How and why to use DNA sequence alignment methods

How do you perform DNA sequence alignment?

DNA sequence alignment is a method of arranging protein sequences to study genetic and evolutionary relationships. By arranging protein sequences, genetic similarities can be identified and used to draw conclusions about the relationship between different sequences.

These similarities may be a consequence of functional, structural, or evolutionary relationships. These similarities are beneficial for many biological applications, such as genome assembly, and even some non-biological applications, including natural language processing.

Benefits of DNA alignment

DNA sequence alignment is performed using a matrix, with aligned sequences of nucleotide residues represented in the rows of the matrix. Gaps are inserted between residues to align similar characters in subsequent columns.

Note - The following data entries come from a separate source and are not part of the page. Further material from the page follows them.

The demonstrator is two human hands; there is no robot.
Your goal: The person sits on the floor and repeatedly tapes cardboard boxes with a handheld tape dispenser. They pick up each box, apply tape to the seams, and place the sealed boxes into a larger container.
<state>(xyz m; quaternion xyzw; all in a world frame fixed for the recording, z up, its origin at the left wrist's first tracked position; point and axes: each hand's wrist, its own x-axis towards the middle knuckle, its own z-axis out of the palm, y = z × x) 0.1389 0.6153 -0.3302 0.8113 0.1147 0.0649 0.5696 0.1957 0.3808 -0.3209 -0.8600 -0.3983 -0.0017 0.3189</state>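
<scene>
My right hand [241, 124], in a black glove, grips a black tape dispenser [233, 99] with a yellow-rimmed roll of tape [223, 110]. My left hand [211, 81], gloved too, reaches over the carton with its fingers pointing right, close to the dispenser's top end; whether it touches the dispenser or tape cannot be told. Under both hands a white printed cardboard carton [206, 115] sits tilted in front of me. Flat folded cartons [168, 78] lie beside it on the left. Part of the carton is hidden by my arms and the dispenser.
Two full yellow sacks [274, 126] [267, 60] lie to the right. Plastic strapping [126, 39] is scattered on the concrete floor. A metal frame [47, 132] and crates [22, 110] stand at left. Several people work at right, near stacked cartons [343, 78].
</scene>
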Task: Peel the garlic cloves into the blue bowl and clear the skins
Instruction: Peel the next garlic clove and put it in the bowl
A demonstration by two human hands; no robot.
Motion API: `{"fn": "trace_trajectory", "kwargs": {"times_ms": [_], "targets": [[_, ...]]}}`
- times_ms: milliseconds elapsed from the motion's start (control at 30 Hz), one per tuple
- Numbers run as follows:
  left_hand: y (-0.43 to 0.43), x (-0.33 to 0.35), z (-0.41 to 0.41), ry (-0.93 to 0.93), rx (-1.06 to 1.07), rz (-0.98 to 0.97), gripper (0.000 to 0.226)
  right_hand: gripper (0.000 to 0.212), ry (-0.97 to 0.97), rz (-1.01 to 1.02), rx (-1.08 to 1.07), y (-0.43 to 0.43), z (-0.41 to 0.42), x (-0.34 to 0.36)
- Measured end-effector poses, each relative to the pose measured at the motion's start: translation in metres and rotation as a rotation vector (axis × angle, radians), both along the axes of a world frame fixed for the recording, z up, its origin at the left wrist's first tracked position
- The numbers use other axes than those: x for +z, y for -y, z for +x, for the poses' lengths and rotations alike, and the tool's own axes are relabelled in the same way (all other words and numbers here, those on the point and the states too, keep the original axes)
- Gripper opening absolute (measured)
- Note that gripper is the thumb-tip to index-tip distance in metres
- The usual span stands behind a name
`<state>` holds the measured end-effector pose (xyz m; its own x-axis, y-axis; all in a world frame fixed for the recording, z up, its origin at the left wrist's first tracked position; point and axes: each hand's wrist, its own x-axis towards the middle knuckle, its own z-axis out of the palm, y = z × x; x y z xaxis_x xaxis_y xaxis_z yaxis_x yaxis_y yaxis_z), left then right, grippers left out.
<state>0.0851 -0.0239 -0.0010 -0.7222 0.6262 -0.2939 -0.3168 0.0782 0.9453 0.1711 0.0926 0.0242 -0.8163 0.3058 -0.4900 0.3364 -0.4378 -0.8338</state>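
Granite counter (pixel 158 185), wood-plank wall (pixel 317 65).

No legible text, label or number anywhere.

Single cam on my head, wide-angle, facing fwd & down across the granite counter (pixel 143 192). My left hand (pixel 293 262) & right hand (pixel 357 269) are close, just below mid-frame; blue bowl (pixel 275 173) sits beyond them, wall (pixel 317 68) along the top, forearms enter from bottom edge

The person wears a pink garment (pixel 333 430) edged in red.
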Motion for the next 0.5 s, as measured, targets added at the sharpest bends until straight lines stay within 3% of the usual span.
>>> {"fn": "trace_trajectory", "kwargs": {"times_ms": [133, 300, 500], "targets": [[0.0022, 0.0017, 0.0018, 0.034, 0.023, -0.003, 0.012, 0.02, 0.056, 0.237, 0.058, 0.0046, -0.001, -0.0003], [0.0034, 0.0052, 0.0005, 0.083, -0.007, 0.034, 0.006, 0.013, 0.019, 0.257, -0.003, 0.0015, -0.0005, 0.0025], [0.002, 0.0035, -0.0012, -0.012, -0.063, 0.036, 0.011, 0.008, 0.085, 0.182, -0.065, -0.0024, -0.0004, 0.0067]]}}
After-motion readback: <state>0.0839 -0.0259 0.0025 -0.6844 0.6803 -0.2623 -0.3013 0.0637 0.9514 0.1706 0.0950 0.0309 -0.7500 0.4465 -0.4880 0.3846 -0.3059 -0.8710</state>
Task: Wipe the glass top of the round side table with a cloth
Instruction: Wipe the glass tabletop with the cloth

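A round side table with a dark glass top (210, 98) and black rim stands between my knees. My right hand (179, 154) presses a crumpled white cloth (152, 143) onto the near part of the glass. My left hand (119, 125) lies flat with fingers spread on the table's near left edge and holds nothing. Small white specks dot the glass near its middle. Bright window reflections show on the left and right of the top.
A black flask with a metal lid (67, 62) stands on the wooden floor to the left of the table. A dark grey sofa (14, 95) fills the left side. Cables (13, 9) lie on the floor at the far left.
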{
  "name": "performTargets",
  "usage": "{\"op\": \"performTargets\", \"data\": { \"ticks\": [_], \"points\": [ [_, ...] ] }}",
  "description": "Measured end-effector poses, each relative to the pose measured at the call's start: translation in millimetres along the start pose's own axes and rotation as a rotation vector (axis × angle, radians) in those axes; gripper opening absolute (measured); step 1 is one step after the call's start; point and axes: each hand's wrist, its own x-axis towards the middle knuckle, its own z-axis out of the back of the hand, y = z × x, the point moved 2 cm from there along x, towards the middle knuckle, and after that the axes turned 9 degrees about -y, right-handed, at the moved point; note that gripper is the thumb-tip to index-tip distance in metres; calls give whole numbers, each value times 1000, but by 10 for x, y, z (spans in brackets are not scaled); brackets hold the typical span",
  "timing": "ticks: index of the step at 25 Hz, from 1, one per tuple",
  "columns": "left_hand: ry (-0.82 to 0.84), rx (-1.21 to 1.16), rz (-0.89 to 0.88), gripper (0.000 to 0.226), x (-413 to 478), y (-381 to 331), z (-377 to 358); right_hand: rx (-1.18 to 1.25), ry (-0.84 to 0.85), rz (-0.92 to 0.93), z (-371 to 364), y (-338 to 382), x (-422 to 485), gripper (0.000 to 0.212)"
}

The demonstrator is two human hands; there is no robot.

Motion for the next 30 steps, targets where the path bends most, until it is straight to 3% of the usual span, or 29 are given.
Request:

When comparing two sequences, a common ancestor can be determined by characterizing the similarities and interpreting mismatches. Mismatches can be interpreted in several ways, most often as point mutations. Similarly, gaps may be interpreted as insertion or deletion mutations. The mutations may have been introduced in either single or multiple lineages since first diverging in their evolutionary history.

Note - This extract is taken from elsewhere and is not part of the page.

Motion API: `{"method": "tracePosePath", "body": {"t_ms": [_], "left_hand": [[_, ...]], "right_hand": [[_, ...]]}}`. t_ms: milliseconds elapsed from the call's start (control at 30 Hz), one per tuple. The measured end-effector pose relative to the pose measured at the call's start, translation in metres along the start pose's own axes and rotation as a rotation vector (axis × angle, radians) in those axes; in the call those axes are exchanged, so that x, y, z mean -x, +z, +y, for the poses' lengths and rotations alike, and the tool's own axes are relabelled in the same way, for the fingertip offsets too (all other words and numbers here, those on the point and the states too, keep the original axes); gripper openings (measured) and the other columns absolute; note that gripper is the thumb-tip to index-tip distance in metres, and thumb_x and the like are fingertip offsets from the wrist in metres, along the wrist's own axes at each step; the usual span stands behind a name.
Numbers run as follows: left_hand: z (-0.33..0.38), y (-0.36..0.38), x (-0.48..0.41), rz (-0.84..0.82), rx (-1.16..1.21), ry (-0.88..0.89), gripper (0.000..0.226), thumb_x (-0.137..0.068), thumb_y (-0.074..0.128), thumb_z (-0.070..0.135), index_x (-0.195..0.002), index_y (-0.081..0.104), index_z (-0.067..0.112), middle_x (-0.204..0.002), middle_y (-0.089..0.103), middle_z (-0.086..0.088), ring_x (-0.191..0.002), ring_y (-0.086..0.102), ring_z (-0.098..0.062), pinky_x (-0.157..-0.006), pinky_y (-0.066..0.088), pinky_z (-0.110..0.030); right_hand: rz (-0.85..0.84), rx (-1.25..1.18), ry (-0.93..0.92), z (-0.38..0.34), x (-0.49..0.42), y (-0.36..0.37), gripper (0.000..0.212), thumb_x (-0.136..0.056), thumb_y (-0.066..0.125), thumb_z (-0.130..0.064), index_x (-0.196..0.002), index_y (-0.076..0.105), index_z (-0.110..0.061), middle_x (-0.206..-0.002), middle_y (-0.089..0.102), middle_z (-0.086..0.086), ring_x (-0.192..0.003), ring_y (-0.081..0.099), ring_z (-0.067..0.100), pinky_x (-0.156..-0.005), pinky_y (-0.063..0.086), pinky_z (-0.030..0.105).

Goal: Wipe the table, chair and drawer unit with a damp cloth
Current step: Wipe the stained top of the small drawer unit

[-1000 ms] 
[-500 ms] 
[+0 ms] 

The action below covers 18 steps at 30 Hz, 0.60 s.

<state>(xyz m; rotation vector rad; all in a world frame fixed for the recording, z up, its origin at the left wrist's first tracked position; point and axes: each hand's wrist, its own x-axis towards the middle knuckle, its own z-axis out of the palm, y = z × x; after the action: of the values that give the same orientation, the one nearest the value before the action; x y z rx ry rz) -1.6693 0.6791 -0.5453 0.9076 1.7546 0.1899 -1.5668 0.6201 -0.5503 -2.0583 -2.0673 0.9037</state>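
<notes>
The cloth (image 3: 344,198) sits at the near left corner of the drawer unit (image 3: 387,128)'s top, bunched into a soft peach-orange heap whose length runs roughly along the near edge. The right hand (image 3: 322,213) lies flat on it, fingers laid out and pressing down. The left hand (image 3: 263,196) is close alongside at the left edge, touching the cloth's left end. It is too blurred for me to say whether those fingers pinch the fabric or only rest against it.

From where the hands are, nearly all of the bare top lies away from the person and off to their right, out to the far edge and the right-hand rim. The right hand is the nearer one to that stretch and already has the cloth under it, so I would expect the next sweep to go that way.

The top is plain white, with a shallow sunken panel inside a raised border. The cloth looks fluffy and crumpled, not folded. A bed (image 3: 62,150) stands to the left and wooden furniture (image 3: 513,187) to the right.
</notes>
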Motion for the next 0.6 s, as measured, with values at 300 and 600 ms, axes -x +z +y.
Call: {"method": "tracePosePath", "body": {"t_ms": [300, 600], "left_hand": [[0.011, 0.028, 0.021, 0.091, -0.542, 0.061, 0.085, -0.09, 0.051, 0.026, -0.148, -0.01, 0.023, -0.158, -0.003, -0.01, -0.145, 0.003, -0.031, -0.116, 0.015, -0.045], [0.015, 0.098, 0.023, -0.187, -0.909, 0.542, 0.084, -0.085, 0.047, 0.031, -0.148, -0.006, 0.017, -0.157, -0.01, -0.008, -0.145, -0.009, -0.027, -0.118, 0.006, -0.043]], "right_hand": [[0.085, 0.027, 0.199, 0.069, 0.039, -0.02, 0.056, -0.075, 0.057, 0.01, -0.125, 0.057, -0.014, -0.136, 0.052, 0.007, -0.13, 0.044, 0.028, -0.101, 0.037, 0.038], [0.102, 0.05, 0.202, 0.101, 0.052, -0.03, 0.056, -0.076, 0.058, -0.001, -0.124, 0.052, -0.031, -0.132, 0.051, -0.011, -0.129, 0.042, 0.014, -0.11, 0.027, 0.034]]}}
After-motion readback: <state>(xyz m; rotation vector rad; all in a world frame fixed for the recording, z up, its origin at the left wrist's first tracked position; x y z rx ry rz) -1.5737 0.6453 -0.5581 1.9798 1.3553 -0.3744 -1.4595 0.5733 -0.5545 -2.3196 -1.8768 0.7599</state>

As compared to other types of sequence alignment, DNA sequence alignment benefits from DNA and RNA nucleotide bases being very similar to one another. The conservation of base pairs is indicative of shared structural or functional roles.

How to align DNA sequences

DNA sequence alignment can be performed both manually and computationally.

When working with short sequences, they may simply be aligned by hand. However, most DNA sequence alignment is performed on long and highly variable sequences, which require digital tools. These tools, typically known as DNA sequence alignment software, are complex algorithms capable of producing high-fidelity sequence alignments.

Different categories of computational sequence alignment

Within computational sequence alignment, there are two different categories:

Local alignments

Local alignments identify regions of similarity within long sequences that are ultimately divergent. While often preferable over global alignments, the added challenge of identifying regions with similarities complicates the calculations, often requiring complicated and specialized methodologies such as dynamic programming or probabilistic methods.

Global alignments

Global alignments force alignments to span across all query sequences. While simpler compared to local alignments, spanning all query sequences is computationally intensive and requires more time to align and analyze DNA sequences.